▸ **PROMPT**
Find every line of the listing below where "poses" appears, and copy it.

▸ **RAW DATA**
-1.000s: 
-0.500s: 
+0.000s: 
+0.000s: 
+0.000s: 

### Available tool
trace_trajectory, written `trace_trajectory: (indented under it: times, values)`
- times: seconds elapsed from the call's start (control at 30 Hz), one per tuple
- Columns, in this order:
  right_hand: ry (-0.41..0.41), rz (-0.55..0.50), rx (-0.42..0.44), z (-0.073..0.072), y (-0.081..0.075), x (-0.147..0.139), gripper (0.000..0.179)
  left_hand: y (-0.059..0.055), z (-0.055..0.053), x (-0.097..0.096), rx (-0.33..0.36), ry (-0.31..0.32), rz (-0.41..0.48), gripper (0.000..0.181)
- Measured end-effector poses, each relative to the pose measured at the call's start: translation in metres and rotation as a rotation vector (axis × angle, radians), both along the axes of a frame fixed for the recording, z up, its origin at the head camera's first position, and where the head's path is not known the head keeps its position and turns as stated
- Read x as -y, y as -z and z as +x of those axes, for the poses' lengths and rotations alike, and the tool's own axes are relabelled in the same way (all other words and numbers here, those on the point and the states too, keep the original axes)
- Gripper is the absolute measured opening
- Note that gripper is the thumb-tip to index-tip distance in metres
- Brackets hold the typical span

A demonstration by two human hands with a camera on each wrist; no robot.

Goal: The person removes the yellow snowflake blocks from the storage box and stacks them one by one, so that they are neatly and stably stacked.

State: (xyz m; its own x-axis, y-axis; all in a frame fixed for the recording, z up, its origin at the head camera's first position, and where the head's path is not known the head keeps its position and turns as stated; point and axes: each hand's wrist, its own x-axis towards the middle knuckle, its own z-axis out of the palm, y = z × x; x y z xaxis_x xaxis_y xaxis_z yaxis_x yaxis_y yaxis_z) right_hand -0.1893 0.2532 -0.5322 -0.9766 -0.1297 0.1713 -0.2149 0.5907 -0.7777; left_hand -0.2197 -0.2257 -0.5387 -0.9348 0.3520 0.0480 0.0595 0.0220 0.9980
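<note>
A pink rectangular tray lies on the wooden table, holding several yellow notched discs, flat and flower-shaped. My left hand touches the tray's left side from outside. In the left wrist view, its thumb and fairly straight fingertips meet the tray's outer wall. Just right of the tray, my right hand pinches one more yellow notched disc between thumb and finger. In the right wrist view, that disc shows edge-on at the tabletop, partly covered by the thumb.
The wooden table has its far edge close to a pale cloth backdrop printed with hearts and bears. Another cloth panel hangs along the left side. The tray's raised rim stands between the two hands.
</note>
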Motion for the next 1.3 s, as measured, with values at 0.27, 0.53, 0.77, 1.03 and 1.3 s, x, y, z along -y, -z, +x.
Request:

▸ **SOLUTION BELOW**
- Measured end-effector poses, each relative to the pose measured at the call's start: translation in metres and rotation as a rotation vector (axis × angle, radians), both along the axes of a frame fixed for the recording, z up, its origin at the head camera's first position, and where the head's path is not known the head keeps its position and turns as stated
- Read x as -y, y as -z and z as +x of those axes, for the poses' lengths and rotations alike, and the tool's own axes are relabelled in the same way (all other words and numbers here, those on the point and the states too, keep the original axes)

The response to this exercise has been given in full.